No one knows more about using the new Real-Time tools and strategies to spread ideas, influence minds and build business than David Meerman Scott. He's a marketing strategist, speaker, advisor to emerging companies, and author of ten books including three international bestsellers.
Seth Godin's latest is a little book with big ideas about how to live your life. For marketers and business owners, We Are All Weird is also a wakeup call for how to reach buyers of your products and services.
Seth argues that the one-size-fits-all mass market is dead. But you know that already because you probably don't listen to top 40 radio or watch the evening news. This idea of the end of "normal" is essential to work because if you're selling ads at a top 40 station, work probably isn't much fun these days. Embrace the weird and it can be!
I love this quote from the book: "The epic battle of our generation is between the status quo of mass and the never-ceasing tide of weird."

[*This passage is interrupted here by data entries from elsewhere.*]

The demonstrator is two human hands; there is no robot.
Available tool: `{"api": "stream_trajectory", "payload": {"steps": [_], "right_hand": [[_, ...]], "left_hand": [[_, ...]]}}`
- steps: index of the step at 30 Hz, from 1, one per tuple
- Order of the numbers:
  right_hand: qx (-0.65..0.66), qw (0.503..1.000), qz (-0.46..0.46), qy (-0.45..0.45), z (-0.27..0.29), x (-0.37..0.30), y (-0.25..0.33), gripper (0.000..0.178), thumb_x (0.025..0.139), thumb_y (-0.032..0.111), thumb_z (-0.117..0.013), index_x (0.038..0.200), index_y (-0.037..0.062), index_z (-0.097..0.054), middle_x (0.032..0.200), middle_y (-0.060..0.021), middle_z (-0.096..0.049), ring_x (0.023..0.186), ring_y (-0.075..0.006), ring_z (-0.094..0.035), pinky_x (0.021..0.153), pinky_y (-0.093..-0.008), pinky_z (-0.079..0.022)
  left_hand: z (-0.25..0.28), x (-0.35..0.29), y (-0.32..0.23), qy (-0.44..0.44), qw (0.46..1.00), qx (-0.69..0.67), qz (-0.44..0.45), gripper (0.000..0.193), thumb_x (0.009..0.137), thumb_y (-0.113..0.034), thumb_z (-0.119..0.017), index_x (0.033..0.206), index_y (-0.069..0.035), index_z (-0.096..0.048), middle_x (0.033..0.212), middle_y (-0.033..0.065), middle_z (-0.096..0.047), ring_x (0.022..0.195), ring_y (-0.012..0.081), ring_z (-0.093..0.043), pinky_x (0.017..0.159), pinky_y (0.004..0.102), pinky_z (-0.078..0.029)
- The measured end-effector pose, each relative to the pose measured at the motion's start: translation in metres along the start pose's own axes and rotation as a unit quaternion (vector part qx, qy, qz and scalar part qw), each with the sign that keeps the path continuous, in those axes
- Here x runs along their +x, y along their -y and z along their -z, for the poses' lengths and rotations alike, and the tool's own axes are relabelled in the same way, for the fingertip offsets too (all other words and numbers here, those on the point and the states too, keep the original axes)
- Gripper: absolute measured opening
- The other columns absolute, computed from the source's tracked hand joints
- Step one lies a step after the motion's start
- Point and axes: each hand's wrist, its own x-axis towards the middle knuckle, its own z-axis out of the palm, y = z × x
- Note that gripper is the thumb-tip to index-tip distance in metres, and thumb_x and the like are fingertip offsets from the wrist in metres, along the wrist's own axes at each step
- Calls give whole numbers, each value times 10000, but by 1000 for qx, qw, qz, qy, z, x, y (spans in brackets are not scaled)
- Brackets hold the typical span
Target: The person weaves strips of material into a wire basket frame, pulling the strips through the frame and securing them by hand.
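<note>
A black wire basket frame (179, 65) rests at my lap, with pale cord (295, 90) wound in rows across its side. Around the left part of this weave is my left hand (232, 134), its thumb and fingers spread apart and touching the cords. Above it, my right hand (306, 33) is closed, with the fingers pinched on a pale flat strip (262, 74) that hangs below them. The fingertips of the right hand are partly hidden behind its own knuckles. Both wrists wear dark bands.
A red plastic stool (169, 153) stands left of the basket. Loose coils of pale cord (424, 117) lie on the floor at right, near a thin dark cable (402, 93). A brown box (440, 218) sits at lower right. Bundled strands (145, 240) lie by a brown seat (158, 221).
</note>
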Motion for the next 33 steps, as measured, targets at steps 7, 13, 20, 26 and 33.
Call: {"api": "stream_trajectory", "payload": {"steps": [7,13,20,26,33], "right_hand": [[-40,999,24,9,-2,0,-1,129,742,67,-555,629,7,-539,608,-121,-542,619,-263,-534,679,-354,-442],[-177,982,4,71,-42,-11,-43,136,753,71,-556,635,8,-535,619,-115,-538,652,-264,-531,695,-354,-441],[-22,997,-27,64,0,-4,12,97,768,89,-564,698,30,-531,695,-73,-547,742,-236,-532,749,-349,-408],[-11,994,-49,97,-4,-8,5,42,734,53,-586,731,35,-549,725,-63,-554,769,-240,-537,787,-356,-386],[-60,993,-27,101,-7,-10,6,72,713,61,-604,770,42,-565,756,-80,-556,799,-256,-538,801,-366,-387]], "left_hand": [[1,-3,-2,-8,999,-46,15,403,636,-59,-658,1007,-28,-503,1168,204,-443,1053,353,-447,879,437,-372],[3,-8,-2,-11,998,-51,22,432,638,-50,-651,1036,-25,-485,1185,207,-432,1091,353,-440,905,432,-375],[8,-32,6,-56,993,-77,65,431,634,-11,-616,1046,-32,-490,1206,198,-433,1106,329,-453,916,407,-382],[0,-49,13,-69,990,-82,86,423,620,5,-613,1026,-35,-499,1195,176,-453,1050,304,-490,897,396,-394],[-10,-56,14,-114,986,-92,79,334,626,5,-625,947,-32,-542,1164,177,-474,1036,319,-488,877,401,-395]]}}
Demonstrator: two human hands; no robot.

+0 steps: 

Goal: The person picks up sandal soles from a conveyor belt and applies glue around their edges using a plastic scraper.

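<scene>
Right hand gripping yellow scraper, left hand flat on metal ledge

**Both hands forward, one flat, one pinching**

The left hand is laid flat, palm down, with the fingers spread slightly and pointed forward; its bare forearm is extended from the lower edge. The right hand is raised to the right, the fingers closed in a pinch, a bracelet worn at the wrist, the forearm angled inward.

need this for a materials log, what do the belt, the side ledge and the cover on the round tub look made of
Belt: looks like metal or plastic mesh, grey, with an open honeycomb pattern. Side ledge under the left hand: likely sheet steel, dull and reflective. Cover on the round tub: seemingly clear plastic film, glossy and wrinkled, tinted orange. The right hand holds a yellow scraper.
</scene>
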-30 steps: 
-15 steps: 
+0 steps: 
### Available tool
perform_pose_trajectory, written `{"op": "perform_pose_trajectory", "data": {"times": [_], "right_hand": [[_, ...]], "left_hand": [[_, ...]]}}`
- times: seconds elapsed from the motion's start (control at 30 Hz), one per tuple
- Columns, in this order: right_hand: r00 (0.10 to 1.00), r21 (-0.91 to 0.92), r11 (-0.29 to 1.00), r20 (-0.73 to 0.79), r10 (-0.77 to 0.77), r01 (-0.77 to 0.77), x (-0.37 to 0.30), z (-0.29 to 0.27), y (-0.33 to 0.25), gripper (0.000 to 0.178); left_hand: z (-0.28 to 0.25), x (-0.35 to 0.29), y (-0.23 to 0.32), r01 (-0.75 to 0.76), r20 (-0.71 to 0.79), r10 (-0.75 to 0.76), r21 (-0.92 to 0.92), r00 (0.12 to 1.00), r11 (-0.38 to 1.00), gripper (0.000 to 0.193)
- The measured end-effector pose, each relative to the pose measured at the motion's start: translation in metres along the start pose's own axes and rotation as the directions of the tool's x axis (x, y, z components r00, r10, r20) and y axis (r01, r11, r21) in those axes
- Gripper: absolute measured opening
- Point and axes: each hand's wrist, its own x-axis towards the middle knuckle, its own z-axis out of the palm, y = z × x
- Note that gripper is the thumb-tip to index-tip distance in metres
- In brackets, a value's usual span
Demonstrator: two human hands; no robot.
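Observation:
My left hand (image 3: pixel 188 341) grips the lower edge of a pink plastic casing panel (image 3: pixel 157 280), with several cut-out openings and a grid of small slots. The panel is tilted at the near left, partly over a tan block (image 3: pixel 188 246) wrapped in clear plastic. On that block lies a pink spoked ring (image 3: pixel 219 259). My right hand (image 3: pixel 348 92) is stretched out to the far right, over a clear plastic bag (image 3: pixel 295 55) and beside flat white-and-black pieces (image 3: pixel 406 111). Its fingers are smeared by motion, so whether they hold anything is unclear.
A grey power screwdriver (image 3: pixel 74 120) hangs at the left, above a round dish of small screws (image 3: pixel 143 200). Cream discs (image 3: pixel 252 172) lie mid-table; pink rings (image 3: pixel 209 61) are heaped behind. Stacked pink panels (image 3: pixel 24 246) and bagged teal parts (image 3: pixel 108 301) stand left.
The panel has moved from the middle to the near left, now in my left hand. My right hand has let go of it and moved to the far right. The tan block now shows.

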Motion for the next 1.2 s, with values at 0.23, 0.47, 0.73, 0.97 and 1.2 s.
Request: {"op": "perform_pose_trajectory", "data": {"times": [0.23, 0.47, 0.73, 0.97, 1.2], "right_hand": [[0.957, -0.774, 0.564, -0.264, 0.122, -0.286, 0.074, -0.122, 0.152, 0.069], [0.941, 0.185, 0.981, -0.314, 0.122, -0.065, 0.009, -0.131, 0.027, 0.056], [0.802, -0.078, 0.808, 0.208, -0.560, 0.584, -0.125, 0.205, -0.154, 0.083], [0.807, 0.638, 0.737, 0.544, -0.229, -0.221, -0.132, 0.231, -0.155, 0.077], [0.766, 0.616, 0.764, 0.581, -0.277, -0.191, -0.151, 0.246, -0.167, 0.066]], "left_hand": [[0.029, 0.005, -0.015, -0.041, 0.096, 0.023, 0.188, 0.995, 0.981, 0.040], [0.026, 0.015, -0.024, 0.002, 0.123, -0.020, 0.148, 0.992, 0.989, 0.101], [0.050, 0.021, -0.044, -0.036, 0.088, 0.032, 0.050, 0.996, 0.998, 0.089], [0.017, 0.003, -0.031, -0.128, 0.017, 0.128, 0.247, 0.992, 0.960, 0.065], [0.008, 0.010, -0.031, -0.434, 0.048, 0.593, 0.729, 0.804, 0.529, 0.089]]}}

Weirdness takes many forms. When everyone else is carrying nylon computer bags and sporty backpacks, weird people insist on an "old-fashioned" leather briefcase (guilty). Many people think it is weird to go to over 50 Grateful Dead concerts and own recordings of hundreds of their concerts (also guilty).
Is it weird to spend six hours on a beautiful Saturday afternoon in a dingy rec room playing Dungeons and Dragons? To collect chewing gum wrappers and own over 2,000, with examples from over 50 countries? To read instead of watching television? To ride a bike instead of driving?
The weird is us. And the weird is you. (What would they think if they knew?!).
In other words, weirdness is a huge market. I'd argue that unless you sell a commodity product - like paperclips - that you need to embrace the weird buyer in your marketing efforts. Heck, there are animal shaped paperclips and colored paperclips and huge paperclips so even commodities can be marketed to the weird.
In the world of beer, the offerings of the huge breweries are fine for the masses. Most people are perfectly happy sipping a cold one from the likes of Anheuser–Busch InBev or Miller-Coors.
But the eccentric is looking for something different. Much different. Something like Fat Tire Amber Ale from New Belgium Brewing Company in Fort Collins, Colorado. Fat Tire was named in honor of New Belgium founder Jeff Lebesch's bike trip through Belgium, visiting breweries. He learned about the way Belgian beers use a broader palette of ingredients (fruits, spices, esoteric yeast strains) than German or English styles. Fat Tire won fans who appreciate the interesting taste (as well as those who are drawn to the weird name).
To encourage the eccentric fans who enjoy Fat Tire Amber Ale, New Belgium sponsors an annual Tour de Fat bicycle parade and festival. Like the Grateful Dead, New Belgium Brewing Company has built a vibrant community for lovers of Fat Tire Amber Ale and the brewery's other brands. The community of eccentrics comes together for physical events (like the Tour de Fat) and tours of the "Liquid Center" (the brewery). And the company also encourages its eccentrics to "Follow our folly" on social networking sites. By creating products (and a community) for eccentrics, New Belgium Brewing Company has grown quickly from its beginnings in 1991.
Mass = Normal. Weird (or eccentric) = Rich.
You can read We Are All Weird in an hour. Or savor the book in small bites over a day (as I did). It is an important book with a very simple idea. Yet so far, only true weirdos really understand the implication of these ideas for life and work.
Incidentally, Seth produced only about 10,000 hardcover copies of the book and they selling fast. There will be no reprints. Of course, the ebook version is available in unlimited copies. Isn't it weird to limit copies of a product? Hmmm... Yep, we are all weird.